* Task item: With the pictures removed, write out the full listing below exactly.

(Data block Opens)

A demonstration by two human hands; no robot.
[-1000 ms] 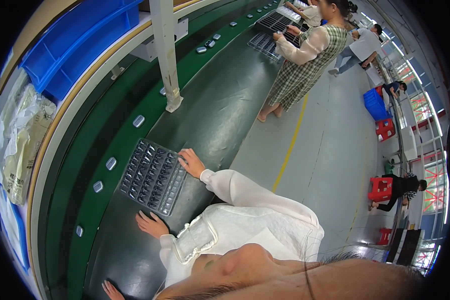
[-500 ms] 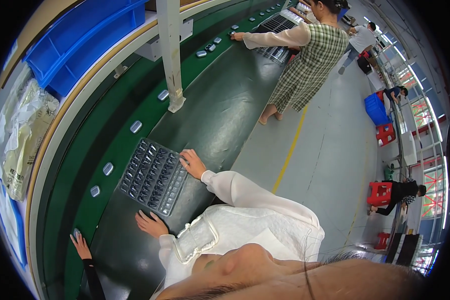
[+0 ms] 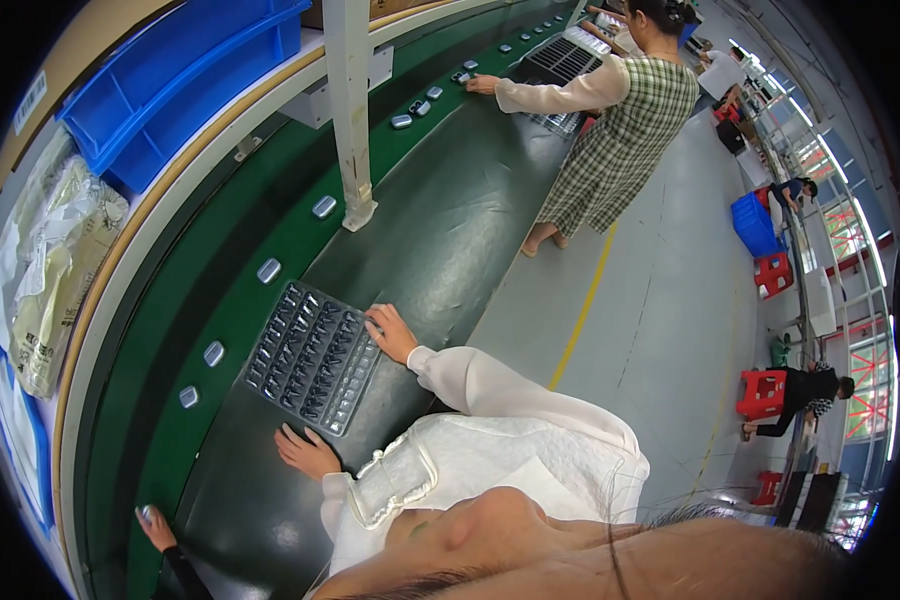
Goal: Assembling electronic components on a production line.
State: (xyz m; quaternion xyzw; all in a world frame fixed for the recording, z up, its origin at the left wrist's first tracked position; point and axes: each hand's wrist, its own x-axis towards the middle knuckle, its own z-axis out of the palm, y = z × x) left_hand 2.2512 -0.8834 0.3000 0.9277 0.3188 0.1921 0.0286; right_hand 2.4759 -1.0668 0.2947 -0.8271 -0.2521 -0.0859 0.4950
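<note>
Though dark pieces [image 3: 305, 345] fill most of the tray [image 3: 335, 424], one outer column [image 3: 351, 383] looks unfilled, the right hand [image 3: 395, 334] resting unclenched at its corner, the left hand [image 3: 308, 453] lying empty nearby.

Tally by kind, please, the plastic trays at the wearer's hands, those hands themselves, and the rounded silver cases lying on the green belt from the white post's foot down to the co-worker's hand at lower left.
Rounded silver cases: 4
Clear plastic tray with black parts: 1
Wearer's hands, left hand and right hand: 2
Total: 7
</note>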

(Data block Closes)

* Task solution:
A demonstration by two human hands; no robot.
[-1000 ms] 
[-500 ms] 
[+0 ms] 
Goal: Assembling electronic components on a production line.
State: (xyz m; quaternion xyzw; all in a world frame fixed for the recording, z up, its origin at the left wrist's first tracked position; point and axes: each hand's wrist, its own x-axis towards the middle knuckle, its own z-axis out of the palm, y = z × x) left_hand 2.2512 -0.8834 0.3000 0.9277 0.3188 0.1921 0.0286; right_hand 2.4759 -1.0668 0.2947 -0.8271 -0.2521 -0.0859 0.4950
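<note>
Though dark pieces [image 3: 305, 345] fill most of the tray [image 3: 335, 424], one outer column [image 3: 351, 383] looks unfilled, the right hand [image 3: 395, 334] resting unclenched at its corner, the left hand [image 3: 308, 453] lying empty nearby.

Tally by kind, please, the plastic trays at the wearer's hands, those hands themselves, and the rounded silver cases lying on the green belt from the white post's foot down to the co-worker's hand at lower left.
Rounded silver cases: 4
Clear plastic tray with black parts: 1
Wearer's hands, left hand and right hand: 2
Total: 7
</note>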

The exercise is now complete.